Hunter v. Underwood, 471 U.S. 222, 227-28, 105 S.Ct. 1916, 85 L.Ed.2d 222 (1985) (alterations in original) (quoting Arlington Heights v. Metro. Hous. Dev. Corp., 429 U.S. 252, 264-65, 97 S.Ct. 555, 50 L.Ed.2d 450 (1977) ); see also Osborne v. Folmar, 735 F.2d 1316, 1317 (11th Cir. 1984).

The problem for the appellees in this case, however, is that they have not shown (nor have they even claimed) that Florida's constitutional and statutory scheme had as its purpose the intent to discriminate on account of, say, race, national origin, or some other insular classification; or that it had the effect of a disparate impact on an insular minority. All we have is the assertion by the appellees and a statement by the district court that there is a real "risk" of disparate treatment and discrimination, precisely because the Florida regime is standardless. Such a risk of discrimination, however, is likely insufficient under Beacham and Hunter.

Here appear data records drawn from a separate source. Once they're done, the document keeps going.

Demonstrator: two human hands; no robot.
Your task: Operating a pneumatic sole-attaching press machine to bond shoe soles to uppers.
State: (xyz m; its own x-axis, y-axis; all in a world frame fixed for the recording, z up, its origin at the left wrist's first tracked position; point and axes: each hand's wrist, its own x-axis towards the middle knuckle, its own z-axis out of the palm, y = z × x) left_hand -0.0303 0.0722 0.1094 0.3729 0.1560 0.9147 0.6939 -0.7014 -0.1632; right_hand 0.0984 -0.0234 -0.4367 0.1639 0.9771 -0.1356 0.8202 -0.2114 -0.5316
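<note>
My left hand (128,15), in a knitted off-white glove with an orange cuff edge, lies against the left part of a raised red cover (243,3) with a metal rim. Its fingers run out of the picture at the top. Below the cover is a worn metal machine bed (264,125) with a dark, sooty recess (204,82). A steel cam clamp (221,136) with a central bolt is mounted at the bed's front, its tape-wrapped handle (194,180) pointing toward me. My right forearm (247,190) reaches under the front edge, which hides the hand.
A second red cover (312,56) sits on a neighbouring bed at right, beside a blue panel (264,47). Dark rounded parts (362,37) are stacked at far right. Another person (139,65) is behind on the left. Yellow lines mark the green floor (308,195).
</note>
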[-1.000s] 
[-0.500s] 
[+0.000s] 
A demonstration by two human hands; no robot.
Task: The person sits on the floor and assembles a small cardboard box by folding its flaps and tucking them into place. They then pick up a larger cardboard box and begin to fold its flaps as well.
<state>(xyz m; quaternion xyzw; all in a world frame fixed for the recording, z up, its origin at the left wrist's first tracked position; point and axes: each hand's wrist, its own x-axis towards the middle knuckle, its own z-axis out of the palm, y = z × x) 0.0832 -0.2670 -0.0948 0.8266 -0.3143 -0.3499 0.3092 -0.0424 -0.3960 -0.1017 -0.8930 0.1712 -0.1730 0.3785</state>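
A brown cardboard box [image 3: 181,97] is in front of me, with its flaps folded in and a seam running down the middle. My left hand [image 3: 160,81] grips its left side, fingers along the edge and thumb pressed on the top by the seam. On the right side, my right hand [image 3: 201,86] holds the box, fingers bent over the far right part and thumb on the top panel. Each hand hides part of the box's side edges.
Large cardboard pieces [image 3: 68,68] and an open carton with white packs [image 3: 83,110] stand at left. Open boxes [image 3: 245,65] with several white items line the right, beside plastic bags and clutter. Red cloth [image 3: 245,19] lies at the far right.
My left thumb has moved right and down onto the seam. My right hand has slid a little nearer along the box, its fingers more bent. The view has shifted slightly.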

Moreover, we have rejected, en banc, that Florida's felon-disenfranchisement regime was enacted with a discriminatory purpose, and the appellees have not offered anything suggesting otherwise. See Johnson v. Governor of State of Fla., 405 F.3d 1214, 1223-27 (11th Cir. 2005) (en banc). In Johnson, we examined whether Florida's vote-restoration regime, either historically or as revised over time, had "racial discrimination [as] a substantial or motivating factor" and determined that it did not. Id. at 1223. We found no "contemporaneous evidence showing that racial discrimination motivated" the initial disenfranchisement provision, but even assuming that it had been so motivated, we held that "Florida's felon disenfranchisement provision is constitutional because it was substantively altered and reenacted in 1968 in the absence of any evidence of racial bias." Id. at 1223, 1225. All the appellees have offered in this case is a "risk" that standardless determinations "could" lead to impermissible discrimination; that is not enough to show a discriminatory purpose or effect. The State Executive Clemency Board has made a strong showing it is likely to succeed on appellees' equal protection claim.

II.

We also conclude that the State Executive Clemency Board will likely succeed on the merits of the First Amendment claim. The appellees allege that Florida's felon-reenfranchisement regime facially violates the First Amendment because it vests the Executive Clemency Board with "unfettered discretion" to engage in a "standard-less process of arbitrary and discriminatory decision-making, which is untethered to any laws, rules, standards, criteria, or constraints of any kind, and unconstrained by any definite time limits," thereby abridging their right to vote and creating an impermissible risk of "arbitrary, biased, and/or discriminatory treatment." [Plaintiffs' Mot. for Summ. J. at 16, 18] The appellees expressly disclaim reliance on any anecdotal examples of discrimination and offer nothing suggesting that any of them were the victims of viewpoint discrimination, asserting that "[f]acial attacks on the discretion granted a decisionmaker are not dependent on the facts surrounding *1211any particular permit decision," since "[t]he success of a facial challenge on the grounds that an ordinance delegates overly broad discretion to the decisionmaker rests not on whether the administrator has exercised his discretion in a content-based manner, but whether there is anything in the ordinance preventing him from doing so." [Appellees' Resp. to Mot. for Stay at 10] The appellees, therefore, suggest that "actual discrimination need not be proven." [Id. at 12]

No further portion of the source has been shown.